Меня не оставили в покое.
Меня бы не оставили в покое, даже если на Парнасе, залечивая рану, я бы послушался ее и залег на дно.
Со дна подняли бы; вместе с илом и донной мутью.
* * *
…он выхватил моего сына из колыбели. Я сидел у окна талама[2], раскачиваясь и ту по мыча свадебный гимн, а Паламед-эвбеец шагнул с порога прямо к колыбели, и вот: на сгибе левой руки он держит пускающего пузыри Телемаха, а в правой у него — меч. Ребенок засмеялся, потянулся к блестящей игрушке. Паламед засмеялся тоже:
— Выбирай, друг мой. Хочешь остаться? — отлично. Останешься сыноубийцей. Как твой любимый Геракл. Я спущусь вниз один и скажу всем, стеная: «Одиссей-безумец не едет на войну. Он слишком занят похоронами сына, которого зарезал до моего прихода». Мне поверят; ты сам слишком постарался, чтобы мне поверили.
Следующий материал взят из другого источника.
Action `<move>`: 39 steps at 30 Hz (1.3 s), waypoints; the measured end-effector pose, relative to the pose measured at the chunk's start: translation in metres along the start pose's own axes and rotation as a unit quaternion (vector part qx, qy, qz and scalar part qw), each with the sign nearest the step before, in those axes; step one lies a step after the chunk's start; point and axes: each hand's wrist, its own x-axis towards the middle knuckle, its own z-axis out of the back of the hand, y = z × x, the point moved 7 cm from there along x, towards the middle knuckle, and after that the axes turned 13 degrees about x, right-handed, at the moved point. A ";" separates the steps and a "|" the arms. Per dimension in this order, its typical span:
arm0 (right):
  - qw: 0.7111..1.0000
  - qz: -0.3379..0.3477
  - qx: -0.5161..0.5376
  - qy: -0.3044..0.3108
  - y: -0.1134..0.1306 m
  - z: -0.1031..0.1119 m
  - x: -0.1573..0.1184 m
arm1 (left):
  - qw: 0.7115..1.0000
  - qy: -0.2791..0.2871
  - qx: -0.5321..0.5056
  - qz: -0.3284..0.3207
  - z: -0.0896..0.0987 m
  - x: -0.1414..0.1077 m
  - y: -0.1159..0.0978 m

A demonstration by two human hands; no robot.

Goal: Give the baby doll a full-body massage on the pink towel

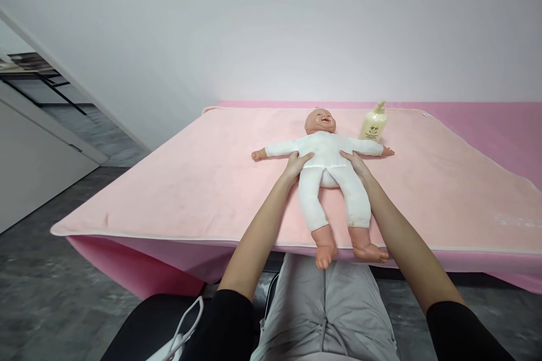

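Note:
A baby doll (325, 149) with a white cloth body lies on its back, head away from me and arms spread wide. Its feet reach the near edge of the table. My left hand (298, 164) clasps the left side of its waist, thumb on the belly. On the opposite side my right hand (355, 162) clasps the waist the same way. The fingers of both hands are partly hidden beside and under the doll's body. A pale yellow pump bottle (373, 123) stands just behind the doll's arm on the right.
Under the doll is a light pink blanket (220, 180) over a darker pink table cover (499, 130). A white wall (271, 45) rises behind the table. A white cable (186, 321) lies at my lower left, by a black seat (139, 327).

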 end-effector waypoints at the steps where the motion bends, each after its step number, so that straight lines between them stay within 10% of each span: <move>1: 1.000 0.000 -0.001 0.001 0.000 0.000 0.000 | 1.000 0.000 0.000 -0.001 0.000 0.000 0.000; 39: 0.999 0.030 0.014 0.004 -0.013 0.014 0.027 | 1.000 -0.012 0.007 0.014 0.002 0.004 0.005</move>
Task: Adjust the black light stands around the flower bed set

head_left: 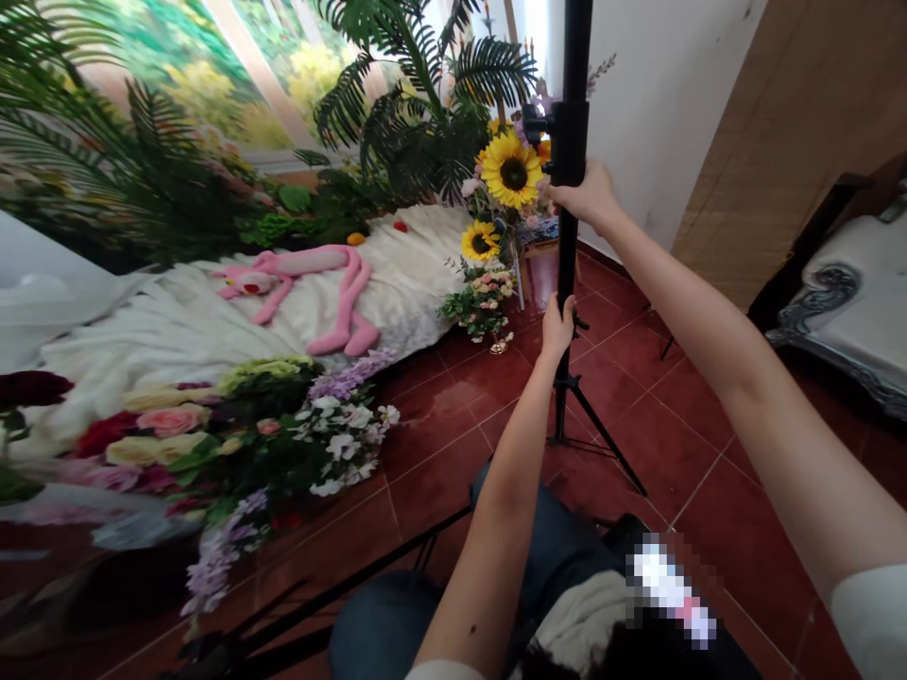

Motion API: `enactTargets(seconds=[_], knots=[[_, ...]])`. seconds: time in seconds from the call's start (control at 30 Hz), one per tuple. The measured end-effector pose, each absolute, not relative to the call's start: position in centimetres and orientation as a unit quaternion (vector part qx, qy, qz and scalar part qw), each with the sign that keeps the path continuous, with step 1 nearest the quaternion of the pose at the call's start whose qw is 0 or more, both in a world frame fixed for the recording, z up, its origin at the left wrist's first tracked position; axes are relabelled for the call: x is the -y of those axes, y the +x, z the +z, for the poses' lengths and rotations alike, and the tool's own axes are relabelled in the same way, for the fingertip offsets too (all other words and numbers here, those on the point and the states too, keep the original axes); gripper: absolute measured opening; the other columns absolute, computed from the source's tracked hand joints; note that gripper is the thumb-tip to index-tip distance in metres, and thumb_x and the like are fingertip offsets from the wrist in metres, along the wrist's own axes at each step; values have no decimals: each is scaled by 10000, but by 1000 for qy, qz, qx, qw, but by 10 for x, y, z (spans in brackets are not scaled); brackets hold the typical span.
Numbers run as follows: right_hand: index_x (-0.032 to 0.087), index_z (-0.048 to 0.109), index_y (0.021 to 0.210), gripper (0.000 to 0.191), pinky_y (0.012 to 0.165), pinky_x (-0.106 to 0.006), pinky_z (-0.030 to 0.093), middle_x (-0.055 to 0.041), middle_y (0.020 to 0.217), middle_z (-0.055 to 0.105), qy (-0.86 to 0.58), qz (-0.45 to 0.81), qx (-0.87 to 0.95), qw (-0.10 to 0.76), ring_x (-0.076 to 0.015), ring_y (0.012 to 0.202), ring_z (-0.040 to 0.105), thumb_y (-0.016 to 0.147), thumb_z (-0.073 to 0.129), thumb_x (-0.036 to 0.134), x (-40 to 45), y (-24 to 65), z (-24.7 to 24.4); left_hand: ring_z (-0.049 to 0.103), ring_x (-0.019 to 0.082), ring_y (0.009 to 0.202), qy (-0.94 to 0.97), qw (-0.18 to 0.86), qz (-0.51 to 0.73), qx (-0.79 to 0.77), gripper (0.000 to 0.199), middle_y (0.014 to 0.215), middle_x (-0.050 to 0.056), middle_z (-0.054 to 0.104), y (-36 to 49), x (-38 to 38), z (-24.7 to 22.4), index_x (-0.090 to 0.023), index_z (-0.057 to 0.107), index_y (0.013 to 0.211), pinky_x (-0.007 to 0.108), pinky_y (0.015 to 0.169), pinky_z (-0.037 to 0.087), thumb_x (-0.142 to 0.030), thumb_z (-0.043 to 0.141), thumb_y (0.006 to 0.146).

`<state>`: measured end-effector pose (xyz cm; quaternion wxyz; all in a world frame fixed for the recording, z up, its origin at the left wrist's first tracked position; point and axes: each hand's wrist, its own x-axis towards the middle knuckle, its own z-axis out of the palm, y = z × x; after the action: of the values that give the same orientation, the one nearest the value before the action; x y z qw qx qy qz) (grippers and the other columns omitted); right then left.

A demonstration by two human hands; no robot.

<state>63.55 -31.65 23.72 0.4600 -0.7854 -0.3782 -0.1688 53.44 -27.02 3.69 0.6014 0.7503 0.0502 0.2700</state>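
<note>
A black light stand (567,250) rises upright in front of me, its tripod legs spread on the floor. My right hand (590,196) is wrapped around the pole just under a black clamp collar (569,142) with a side knob. Lower on the same pole, my left hand (558,326) is closed around it, thumb upward. What the stand carries at its top is out of view. Beside the pole, to the left, are sunflowers (513,174) and a small bunch of pale flowers (488,293).
A pink plush toy (312,269) lies on a white draped cloth (418,274). Artificial flowers (170,420) fill the left foreground. Black tripod legs (340,595) extend low across the lower left. An ornate white sofa (850,293) stands at right on the red tiled floor (638,434).
</note>
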Motion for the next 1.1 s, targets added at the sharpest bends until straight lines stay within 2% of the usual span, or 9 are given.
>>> enactTargets(seconds=[0.1,0.2,0.4,0.47,0.67,0.77,0.87,0.97,1.1], knots=[[154,621,984,403,837,-380,565,-46,864,694,-793,-172,364,458,-202,893,698,881,589,542,319,634,238,565,96,505,743,606,279,-50,558,743,0,621,536,272,35,-191,530,1142,234,534,481,-681,402,909],[153,625,980,424,843,-396,568,-41,867,683,-798,-171,372,443,-216,887,701,844,635,554,321,633,240,623,120,617,741,599,299,-50,542,774,14,638,538,272,31,-196,542,1133,245,623,518,-674,417,909],[149,595,1079,529,931,-451,516,-45,925,663,-831,-197,372,364,-258,1005,668,792,701,582,355,610,235,672,171,794,752,576,314,-63,530,881,62,680,542,272,26,-184,548,1187,307,800,530,-631,423,932],[155,596,1065,543,925,-469,511,-58,901,668,-860,-178,363,312,-281,994,664,766,737,586,374,597,218,671,177,800,754,575,313,-61,544,896,70,681,542,272,26,-174,549,1187,315,811,523,-636,412,933],[187,633,903,372,825,-418,516,-117,923,711,-937,-16,323,132,-293,938,678,838,672,551,412,560,139,661,179,904,752,575,320,-40,505,1001,91,684,539,269,29,-193,552,1112,315,866,508,-643,419,924],[189,642,943,346,753,-380,507,-136,1005,724,-943,55,310,105,-298,935,686,860,650,525,416,549,107,656,180,891,754,575,316,-37,479,976,86,687,539,268,32,-192,557,1071,320,874,508,-632,437,922],[188,643,897,356,723,-340,479,-132,984,729,-938,44,298,170,-272,899,684,953,499,509,414,544,83,652,174,896,759,572,309,-42,447,962,76,683,537,268,33,-192,561,1051,315,892,501,-606,444,929],[192,622,763,431,665,-279,454,-75,797,705,-908,37,256,331,-193,735,653,988,408,491,405,541,63,657,176,938,757,576,304,-52,443,965,78,683,536,268,34,-186,571,1059,307,920,487,-594,463,926],[208,510,598,548,435,-238,332,17,462,468,-802,122,110,575,-110,394,403,950,382,608,388,532,47,656,159,883,762,574,297,-44,425,963,72,682,536,268,34,-185,559,1107,286,875,499,-565,462,942]])
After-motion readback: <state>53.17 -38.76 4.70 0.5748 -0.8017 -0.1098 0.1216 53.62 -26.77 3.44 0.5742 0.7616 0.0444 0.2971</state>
Я допел свадебный гимн до конца.
— Оставь ребенка в покое, — сказал я после, вставая со скамьи. — Пойдем. Я еду на войну.
Тогда я еще не знал, что умница-Паламед приехал не один. Оба Атрида[3] ждали во дворе, с ног до головы увешанные оружием и золотыми побрякушками; и еще Нестор — этот, как всегда на людях, кряхтел и кашлял, притворяясь согбенным старцем; и еще какие-то гости, которых я не знал.
Они беседовали с моей женой и не сразу заметили нас.
— Я спас тебе жизнь, — тихо шепнул Паламед, пропуская меня вперед. — Останься ты дома, хоть безумный, хоть нет, и жизнь твоя будет стоить дешевле оливковой косточки. День, два… может, неделя. И все. Удар молнии, неизлечимая болезнь… землетрясение, наконец. Надеюсь, Одиссей, ты понял меня.
— Я понял тебя, — без выражения ответил я.
— Теперь ты будешь меня ненавидеть?
— Нет. Я буду тебя любить. Как раньше. Я умею только любить.
— Наверное, ты действительно сумасшедший, — вздохнул Паламед.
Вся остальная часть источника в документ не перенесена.